Negative thinking often happens subconsciously, so not everyone connects the dots when they suddenly feel anxious. These thought patterns tend to distort what is going on in your life, so it’s essential to see them for what they are – unhelpful. Anxiety might cause you to exaggerate the threat in a scenario while underestimating your capacity to deal with it. When you learn to pinpoint negative thought patterns, you can deconstruct and label them accurately. Rather than leaping to the worst-case scenario, try to consider other interpretations of a circumstance causing you anxiety.
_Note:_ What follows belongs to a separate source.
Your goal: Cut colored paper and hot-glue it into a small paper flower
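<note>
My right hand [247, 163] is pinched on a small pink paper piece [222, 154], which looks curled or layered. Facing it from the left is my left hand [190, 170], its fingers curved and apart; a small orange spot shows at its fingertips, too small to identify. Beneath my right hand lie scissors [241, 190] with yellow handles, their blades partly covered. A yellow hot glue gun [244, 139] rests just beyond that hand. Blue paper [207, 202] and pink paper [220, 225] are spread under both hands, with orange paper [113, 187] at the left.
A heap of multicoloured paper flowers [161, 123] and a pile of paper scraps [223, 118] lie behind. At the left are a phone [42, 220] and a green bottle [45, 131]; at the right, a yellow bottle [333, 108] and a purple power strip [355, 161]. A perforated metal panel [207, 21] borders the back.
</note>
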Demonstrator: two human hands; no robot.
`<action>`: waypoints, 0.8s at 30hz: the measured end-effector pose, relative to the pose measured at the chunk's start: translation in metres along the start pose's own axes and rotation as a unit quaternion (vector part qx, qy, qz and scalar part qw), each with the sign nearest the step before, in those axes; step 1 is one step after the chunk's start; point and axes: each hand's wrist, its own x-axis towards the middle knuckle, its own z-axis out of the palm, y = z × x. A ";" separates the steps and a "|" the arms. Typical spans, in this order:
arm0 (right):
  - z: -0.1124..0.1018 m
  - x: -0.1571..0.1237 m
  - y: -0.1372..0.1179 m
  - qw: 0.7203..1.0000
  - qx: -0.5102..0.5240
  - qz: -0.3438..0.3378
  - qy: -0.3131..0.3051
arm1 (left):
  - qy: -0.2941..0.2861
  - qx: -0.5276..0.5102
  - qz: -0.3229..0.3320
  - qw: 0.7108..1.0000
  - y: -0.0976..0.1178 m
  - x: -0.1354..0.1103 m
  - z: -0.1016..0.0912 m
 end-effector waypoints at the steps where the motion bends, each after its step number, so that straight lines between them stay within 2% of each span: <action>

3. Give Yourself Permission to Worry For a Short Time

It is not always possible to control anxiety. It does exist for a reason. If you find you cannot shut it off, then go with it – but on a timer. Give yourself a short window of time to worry (ideally 10 to 15 minutes) and then allow the worry to pass. 

4. Exercise

There are many positive things to say about regular exercise. For instance, it releases endorphins that help you feel better. Working out when you feel anxious will take your mind off whatever is going on in your life and forces you to focus on the task at hand. Once those endorphins kick in, you may find the situation is not as threatening as you first thought.

5. Pinpoint Your Triggers

People who suffer from anxiety usually have triggers. In other words, there is something that makes you feel that way. It might be socializing or being in a crowd. You must pinpoint those triggers so that you can deal with them individually. Bring your attention to situations where you begin to feel those telltale signs of anxiety, such as increased heart rate or clenching. Over time, you will see a pattern form that will allow you to identify anxiety triggers. The goal isn’t to ignore or always avoid your triggers, but to find healthy ways to manage them. 

6. Breathe It Away

Deep breathing exercises are naturally calming. They also shift your attention away from what is going on in the current moment. The key is to focus on your breathing. Inhale until it feels like your belly button is touching your spine, then hold your breath for a count of five. Once you reach the count of five, slowly exhale through your mouth. Do this five or six times, and then rethink the problem. As your body calms, the solution may be more transparent.

7. Consider Medical Treatment 

Occasional anxiety is normal, but if you find yourself feeling anxious on a regular basis in ways that interfere with your work or personal life, it may be time to seek help from a behavioral health professional. People suffering from anxiety usually experience intense, excessive, and persistent fear. These people need to consider seeing a professional to deal with these issues. It’s important to see a doctor if:

  • Excessive worry interferes with your career, relationships, or other aspects of your life.
  • You are unable to manage your dread, worry, or anxiety.
  • You are depressed, have a problem with alcohol or drugs, or have other mental health issues in addition to anxiety.
  • You believe your anxiety is related to a physical health issue.